Co-Parenting Family Therapy
Overview:
Dr. Diorio has created a clinical program in an attempt to provide structure through a therapeutic lens for families that are struggling with the effects of a high conflict co-parenting relationship. This is a multipronged therapeutic process designed to support the family in managing the separation between parents; the adjustment of the children residing in two homes; and most importantly offering opportunities for the children to have an authentic relationship with both of their parents without the interference of the other parent or other family members.

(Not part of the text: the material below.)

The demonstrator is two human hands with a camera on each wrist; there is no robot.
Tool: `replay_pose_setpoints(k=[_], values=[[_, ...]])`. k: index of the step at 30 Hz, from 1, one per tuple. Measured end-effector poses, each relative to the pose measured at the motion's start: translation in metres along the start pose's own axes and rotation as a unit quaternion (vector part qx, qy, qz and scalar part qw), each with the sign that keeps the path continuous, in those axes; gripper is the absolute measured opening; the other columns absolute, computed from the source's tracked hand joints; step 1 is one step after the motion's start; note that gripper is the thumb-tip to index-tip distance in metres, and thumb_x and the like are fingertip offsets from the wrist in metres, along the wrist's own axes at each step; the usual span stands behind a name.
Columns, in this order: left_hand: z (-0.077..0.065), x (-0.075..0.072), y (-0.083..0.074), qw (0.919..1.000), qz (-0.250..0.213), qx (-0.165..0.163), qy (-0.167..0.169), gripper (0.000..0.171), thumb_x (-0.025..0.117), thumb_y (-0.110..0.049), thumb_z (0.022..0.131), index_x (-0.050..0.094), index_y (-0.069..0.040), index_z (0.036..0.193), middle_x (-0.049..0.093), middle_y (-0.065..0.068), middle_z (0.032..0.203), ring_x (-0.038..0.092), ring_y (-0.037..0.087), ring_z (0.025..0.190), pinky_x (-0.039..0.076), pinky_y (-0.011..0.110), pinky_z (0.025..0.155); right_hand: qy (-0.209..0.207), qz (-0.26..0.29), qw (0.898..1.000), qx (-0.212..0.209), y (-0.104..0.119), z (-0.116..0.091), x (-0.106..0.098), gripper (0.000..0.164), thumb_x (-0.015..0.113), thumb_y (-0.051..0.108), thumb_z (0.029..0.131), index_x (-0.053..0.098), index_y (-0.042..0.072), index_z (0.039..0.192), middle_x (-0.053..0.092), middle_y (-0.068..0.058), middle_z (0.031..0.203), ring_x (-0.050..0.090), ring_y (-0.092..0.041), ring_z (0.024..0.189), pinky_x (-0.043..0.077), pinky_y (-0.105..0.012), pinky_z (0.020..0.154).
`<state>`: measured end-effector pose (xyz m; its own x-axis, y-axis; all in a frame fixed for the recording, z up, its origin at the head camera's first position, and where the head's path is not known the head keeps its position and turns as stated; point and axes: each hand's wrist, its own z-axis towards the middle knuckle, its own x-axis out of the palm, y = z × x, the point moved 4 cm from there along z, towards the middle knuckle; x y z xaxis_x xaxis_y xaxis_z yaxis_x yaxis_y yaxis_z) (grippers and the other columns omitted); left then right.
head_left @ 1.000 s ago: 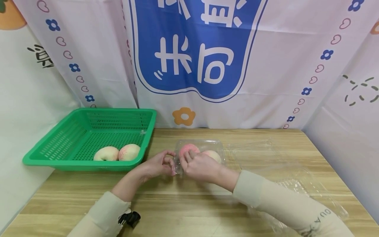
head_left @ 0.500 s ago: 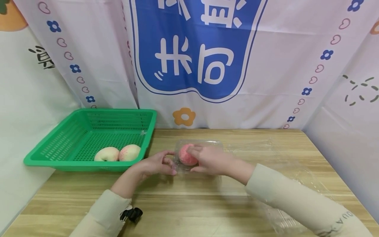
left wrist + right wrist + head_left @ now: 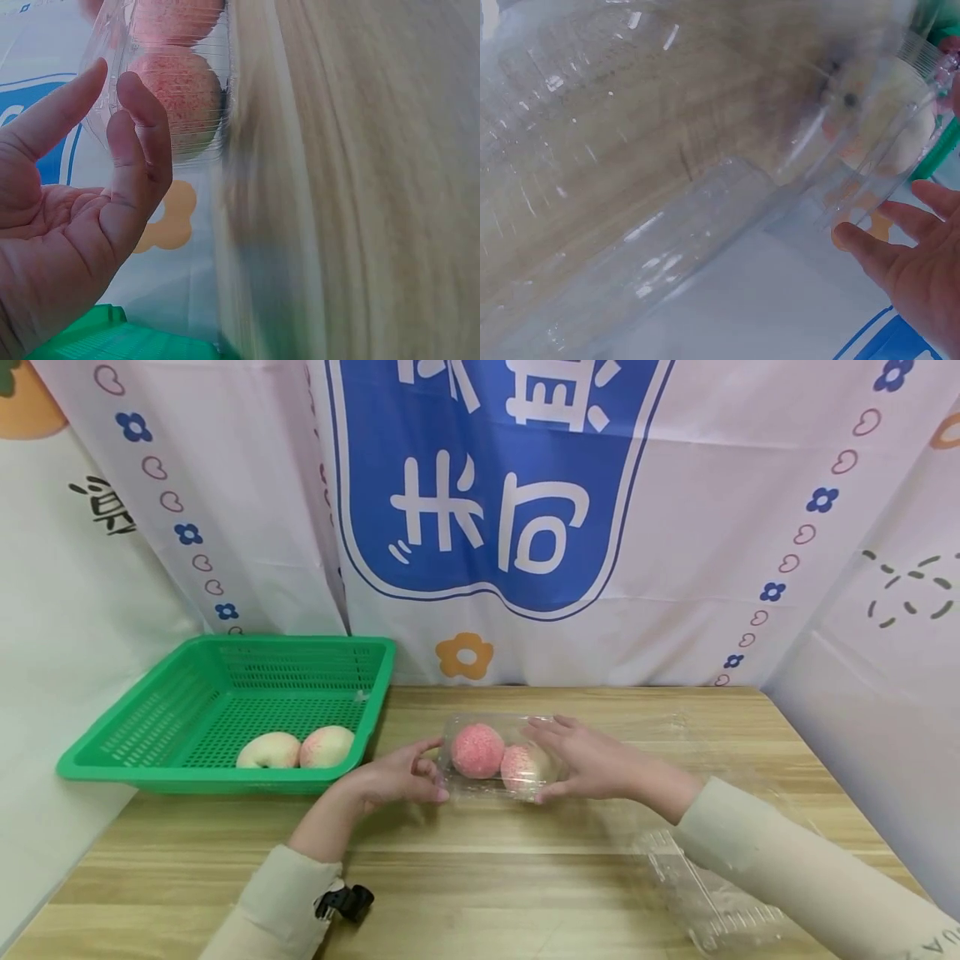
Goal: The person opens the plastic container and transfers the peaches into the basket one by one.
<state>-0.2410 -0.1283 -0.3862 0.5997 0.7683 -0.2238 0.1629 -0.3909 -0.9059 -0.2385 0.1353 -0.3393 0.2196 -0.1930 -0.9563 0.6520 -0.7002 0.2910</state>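
A clear plastic clamshell box [image 3: 483,790] lies on the table with its lid over two peaches. The deep pink peach [image 3: 477,751] is on the left, and the paler peach [image 3: 519,767] beside it on the right. At the box's left end, my left hand [image 3: 397,777] pinches the rim between thumb and bent fingers [image 3: 139,112]. My right hand [image 3: 588,762] spans the right end with fingers spread and fairly straight, fingertips [image 3: 847,234] right at the box's edge in the right wrist view.
A green plastic basket [image 3: 225,774] stands at the left with two pale peaches [image 3: 270,750] inside. More clear plastic packaging [image 3: 712,897] lies on the right, partly beneath my right forearm. Behind the wooden table [image 3: 480,893] hangs a printed curtain [image 3: 675,635].
My right hand has moved from the box's left front edge across the peaches to its right end, and its fingers have spread. The left hand stays at the left end.
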Motion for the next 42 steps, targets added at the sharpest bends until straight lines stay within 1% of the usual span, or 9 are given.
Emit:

There are typically two therapists involved; one therapist to work with the co-parents and one to work with the children. The children’s therapists will engage both parents with the children, but often in separate sessions. The children’s therapy includes clinical treatment goals specific to that child’s needs as well as a goal to offer opportunities for a child to work with both parents in a therapeutic setting. The focus is essentially on the children and partnering with the parents to be able to gain perspective on how to engage in healthy co-parenting despite a high conflict relationship.
The therapist is not targeting reconciliation of the parents and is not likely to try to resolve conflict, but instead will work with the parents on the communication that directly impacts the children. Oftentimes, the therapist will consult with the Guardian Ad Litem, Custody Evaluators or Family Court Appointed Social Workers. In order to prevent a conflict of interest or alignment issues with the therapeutic process, the therapist will not provide recommendations about placement or custody. The therapist will also request to not be part of testimony in a trial as that tends to create alignment problems within the therapeutic relationships.
Co-parenting Component:
Clinical objectives include working with the parents on their co-parenting skills as well as improving strategies related to co-parenting. This is a family system approach with the majority of the clinical work being done at the parent level. The trajectory of this process is typically done in stages.
The initial co-parenting therapy stage is through individual therapy services for the parents specifically providing education and skills related to loyalty conflicts with children and parental alienation. The individual sessions are still focused on the family goals, not individual goals for each parent.
The subsequent stage include co-parenting sessions targeting communication strategies coupled with a review of the use of the Our Family Wizard communications and its functionality in regards to the co-parenting needs. This segment of the family therapy can vary in length depending on the level of hostility for a co-parenting dyad and frequency of obstacles. The joint co-parenting sessions are structured and often through a telehealth platform (audio only) to promote effective communication about the children and to decrease a pattern of hostility and undermining behaviors towards the other parent. There are times when parents’ significant others may be asked to attend some of the sessions if they have an impact on the children.
The final stage is maintenance in which co-parenting sessions are utilized to make more difficult or more emotionally charged decisions with the structure of a clinician present. In this stage, the parents are expected to utilize the co-parenting therapist as a resource when they are struggling with communication or find themselves reverting back to maladaptive patterns.
Family Therapy Component:
The component of therapy working with the children is often started with rapport building and treatment planning in order to understand the child’s mental health needs in general and as it is related to the family dynamics. The child’s therapist may ask the parents to attend therapy sessions on an alternate week basis in order to ensure that both parents are involved and in support of the treatment objectives. Having both parents involved also reduces the likelihood that the co-parenting conflict does not contaminate the child’s therapy. There are many therapeutic strategies that can be utilized to promote healthy parent – child relationships and these strategies are determined based on the child’s needs.